This morning I read a BBC.com article by Kate Morgan called “The Death Of ‘Mandatory Fun’ In The Office.”
I don’t go to any of the dumb shit the college tries to throw at us. Every August there’s a big faculty picnic for example. Or there used to be. I don’t even know if they still have that. To their credit, none of this has ever been mandatory, not yet anyway.
On the other hand, admin is so far behind the curve that it wouldn’t shock me a bit if they started requiring attendance at such crap while the corporate trend veers away from it.
Don’t get me wrong. There’s a division party every christmas. I show up for the food. Some of these people can fucking cook. Someone invariably brings lumpia and pancit. Mmm, lumpia, yes please. La Profesora and I fill up our plates and head back to her office or mine.
(Sidebar: I’m not using her name for obvious reasons, and it makes me cringe to use “girlfriend” and “boyfriend” for people who are divorced, in their 50s, and have children in their 20s. Plus she teaches Spanish, so La Profesora it is. But I digress.)
We show up late since some dingbat always insists on saying a fucking prayer first. What with The First Amendment and such, I’m not okay with that. In fact, they really shouldn’t be able to have a “christmas” party at all, but I don’t care enough about that hill to fight for it much less die on it…at least not yet. One semester she and I made the mistake of showing up on time. We walked out when the jesus train pulled into the station and came back 5 or 10 minutes later.
For the lumpia.
So much for team building. The sad fact is many of us just don’t care. It’s true; there’s no I in Team. That’s why I don’t participate, so Morgan almost lost me when she wrote this:
Events that people actually want to attend are a helpful way to facilitate team bonding, and to give those who’d prefer to remain mostly remote a good reason to re-join their colleagues. Smart companies are working to identify the types of “fun” workers actually like: the things they’ll show up for because they want to, not because their arm’s twisted.
That may be so, but I don’t want to attend anything. Here’s an idea; pay me. Otherwise, booze, food, horror movies, pinball—at least one of these things has to be present for me to even consider going to a group event. Even then it will probably be a hard pass for me. La Profesora and I once left a party because some loud, pushy fuckwit tried to make everyone play Charades. Fuck that.
Part of it is personality. Despite being in front of a classroom, some of us are introverts…hard introverts. I have neither the need nor the inclination to re-join my colleagues. There are maybe 3 people I work with whom I consider actual friends and therefore associate with off campus. One of them in fact held the party I just mentioned. There might be a couple more I’m on a “chat over coffee” basis with if we run into each other. That’s it.

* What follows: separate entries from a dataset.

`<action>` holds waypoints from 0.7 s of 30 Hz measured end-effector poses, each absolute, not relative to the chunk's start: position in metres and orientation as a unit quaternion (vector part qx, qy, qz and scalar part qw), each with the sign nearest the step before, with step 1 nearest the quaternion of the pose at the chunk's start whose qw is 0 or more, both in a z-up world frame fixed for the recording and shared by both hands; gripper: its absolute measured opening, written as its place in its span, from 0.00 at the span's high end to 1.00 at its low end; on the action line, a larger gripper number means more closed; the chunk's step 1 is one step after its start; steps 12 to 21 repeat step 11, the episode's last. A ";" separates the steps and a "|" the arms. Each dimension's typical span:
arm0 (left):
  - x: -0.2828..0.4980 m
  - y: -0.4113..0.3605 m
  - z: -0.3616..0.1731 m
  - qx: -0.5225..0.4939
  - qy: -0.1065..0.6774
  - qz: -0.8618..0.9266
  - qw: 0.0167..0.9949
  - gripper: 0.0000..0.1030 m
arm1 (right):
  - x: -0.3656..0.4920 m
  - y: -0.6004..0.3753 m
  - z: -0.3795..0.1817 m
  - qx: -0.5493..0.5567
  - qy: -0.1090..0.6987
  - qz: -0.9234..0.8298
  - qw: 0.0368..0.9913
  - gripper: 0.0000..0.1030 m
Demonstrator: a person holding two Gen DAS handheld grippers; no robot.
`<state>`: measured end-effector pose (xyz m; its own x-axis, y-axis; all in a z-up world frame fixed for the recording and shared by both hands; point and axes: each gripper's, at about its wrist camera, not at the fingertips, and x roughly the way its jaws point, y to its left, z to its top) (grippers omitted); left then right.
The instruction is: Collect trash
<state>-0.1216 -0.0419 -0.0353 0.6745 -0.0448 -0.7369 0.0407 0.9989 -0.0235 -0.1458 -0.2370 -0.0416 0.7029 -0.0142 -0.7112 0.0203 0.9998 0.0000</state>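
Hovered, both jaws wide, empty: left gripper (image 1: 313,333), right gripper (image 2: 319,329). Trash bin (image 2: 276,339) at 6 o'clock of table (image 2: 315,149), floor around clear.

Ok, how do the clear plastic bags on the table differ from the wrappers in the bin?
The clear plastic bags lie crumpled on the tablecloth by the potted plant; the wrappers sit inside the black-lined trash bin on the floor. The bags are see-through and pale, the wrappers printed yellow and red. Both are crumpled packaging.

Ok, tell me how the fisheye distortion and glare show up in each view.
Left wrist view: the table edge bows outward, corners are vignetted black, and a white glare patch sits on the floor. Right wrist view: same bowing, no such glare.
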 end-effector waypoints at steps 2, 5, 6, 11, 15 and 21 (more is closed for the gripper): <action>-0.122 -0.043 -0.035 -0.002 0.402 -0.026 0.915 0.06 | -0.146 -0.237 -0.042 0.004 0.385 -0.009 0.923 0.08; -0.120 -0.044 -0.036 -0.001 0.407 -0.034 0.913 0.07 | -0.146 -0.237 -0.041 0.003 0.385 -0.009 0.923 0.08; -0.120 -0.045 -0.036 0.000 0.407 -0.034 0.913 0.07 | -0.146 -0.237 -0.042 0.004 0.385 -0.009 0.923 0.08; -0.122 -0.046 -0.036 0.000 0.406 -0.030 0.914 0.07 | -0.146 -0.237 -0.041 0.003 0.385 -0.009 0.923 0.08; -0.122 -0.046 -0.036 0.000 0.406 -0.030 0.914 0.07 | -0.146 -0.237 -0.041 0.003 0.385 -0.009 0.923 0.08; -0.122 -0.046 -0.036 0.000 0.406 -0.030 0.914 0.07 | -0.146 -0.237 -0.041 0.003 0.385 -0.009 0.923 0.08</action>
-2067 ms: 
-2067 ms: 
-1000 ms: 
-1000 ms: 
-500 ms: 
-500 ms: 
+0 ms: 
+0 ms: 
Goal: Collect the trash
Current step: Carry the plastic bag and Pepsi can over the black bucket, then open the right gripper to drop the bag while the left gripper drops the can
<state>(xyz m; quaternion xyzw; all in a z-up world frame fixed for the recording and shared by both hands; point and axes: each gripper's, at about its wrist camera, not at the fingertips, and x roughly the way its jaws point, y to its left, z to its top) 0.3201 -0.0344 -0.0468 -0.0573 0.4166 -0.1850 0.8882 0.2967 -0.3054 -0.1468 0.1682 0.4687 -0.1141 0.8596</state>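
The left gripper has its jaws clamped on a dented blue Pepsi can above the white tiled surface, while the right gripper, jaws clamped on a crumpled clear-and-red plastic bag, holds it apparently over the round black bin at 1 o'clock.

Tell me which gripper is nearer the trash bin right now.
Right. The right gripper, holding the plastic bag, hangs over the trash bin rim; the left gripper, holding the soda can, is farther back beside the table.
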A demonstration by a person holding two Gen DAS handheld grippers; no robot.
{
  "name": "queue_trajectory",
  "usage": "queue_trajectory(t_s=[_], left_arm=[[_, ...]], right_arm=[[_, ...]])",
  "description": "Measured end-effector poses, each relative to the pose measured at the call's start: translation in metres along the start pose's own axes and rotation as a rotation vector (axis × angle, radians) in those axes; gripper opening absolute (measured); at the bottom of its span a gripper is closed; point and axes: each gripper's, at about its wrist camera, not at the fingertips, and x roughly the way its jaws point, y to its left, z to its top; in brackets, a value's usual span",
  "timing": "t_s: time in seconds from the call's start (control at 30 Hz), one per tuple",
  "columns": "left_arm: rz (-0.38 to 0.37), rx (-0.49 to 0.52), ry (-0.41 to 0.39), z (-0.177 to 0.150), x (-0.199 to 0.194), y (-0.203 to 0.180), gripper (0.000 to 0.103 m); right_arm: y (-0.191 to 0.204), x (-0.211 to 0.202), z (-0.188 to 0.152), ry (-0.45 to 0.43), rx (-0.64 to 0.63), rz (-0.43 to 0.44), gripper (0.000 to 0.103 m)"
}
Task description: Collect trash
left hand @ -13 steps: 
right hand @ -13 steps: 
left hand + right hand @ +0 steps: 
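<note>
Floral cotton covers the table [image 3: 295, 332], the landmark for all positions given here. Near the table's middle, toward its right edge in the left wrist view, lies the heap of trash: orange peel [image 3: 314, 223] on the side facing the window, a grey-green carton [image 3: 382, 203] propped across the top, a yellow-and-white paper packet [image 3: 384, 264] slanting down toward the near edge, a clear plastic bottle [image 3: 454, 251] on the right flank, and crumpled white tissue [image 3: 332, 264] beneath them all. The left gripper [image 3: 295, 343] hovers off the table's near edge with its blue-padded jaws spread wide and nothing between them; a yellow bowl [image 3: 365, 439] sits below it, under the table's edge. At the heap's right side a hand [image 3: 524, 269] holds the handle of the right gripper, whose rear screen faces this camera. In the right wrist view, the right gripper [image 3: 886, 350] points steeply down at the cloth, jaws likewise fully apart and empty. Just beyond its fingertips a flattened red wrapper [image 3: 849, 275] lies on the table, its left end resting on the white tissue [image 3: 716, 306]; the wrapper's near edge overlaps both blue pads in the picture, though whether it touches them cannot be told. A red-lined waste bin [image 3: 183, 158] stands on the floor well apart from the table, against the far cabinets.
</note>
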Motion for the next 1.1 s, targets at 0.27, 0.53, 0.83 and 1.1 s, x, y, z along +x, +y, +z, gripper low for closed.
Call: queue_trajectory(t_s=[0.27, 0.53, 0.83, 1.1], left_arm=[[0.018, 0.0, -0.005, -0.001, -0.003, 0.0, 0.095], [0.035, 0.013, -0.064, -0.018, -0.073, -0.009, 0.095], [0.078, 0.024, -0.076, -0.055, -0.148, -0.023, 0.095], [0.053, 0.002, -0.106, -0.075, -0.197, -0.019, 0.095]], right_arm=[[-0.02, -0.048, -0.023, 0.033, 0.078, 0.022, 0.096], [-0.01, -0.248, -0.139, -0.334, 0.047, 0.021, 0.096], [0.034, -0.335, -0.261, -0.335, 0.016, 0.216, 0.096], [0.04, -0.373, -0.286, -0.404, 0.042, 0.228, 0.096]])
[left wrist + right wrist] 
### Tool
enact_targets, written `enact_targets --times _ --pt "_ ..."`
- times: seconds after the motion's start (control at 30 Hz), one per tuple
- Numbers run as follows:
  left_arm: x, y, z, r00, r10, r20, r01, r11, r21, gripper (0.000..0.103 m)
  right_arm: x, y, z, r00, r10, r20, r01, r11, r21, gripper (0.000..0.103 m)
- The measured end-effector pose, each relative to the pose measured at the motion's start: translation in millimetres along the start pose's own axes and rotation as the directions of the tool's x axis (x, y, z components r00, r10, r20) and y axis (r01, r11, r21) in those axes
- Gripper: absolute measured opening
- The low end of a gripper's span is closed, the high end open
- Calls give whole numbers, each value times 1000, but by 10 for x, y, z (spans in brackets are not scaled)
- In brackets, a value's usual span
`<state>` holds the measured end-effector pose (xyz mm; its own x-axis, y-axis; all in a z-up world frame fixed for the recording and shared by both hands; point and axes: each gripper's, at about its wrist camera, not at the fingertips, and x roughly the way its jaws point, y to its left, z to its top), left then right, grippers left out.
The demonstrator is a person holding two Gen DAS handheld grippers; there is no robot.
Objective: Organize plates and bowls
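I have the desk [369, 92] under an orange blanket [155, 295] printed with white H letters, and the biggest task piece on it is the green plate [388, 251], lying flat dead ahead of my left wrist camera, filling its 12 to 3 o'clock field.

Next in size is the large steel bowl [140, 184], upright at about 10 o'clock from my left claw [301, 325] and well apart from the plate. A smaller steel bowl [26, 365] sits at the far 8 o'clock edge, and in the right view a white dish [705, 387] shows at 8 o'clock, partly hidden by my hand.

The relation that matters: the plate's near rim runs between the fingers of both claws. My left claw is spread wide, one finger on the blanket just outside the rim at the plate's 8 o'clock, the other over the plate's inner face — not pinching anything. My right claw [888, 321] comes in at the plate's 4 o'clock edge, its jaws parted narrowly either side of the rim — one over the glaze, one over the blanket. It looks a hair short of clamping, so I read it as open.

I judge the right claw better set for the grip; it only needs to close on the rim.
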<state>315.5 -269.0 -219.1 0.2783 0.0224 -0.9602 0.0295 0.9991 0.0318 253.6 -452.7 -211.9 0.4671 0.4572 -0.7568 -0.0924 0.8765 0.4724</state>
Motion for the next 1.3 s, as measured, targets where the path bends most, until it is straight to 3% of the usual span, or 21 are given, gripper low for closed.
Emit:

Anyway, Morgan goes on to quote consultant Paul Lopushinsky:
But there’s always been something a bit insidious about those perks…That culture isn’t really about fun; it’s about getting people to stay longer…It’s a culture of harmony with a lot of disharmony just below the surface.
And that’s what it’s like where I teach. Admin wants the illusion of harmony, the veneer of cooperation, but more and more of us are growing increasingly unwilling to prop all that up. To that point, Morgan also cites Adrian Gostick:
The pandemic has…made people a lot less likely to do things they don’t want to do. I think the pandemic has made us a little angrier, a little more cynical overall, and people just aren’t putting up with things they consider annoying as much anymore.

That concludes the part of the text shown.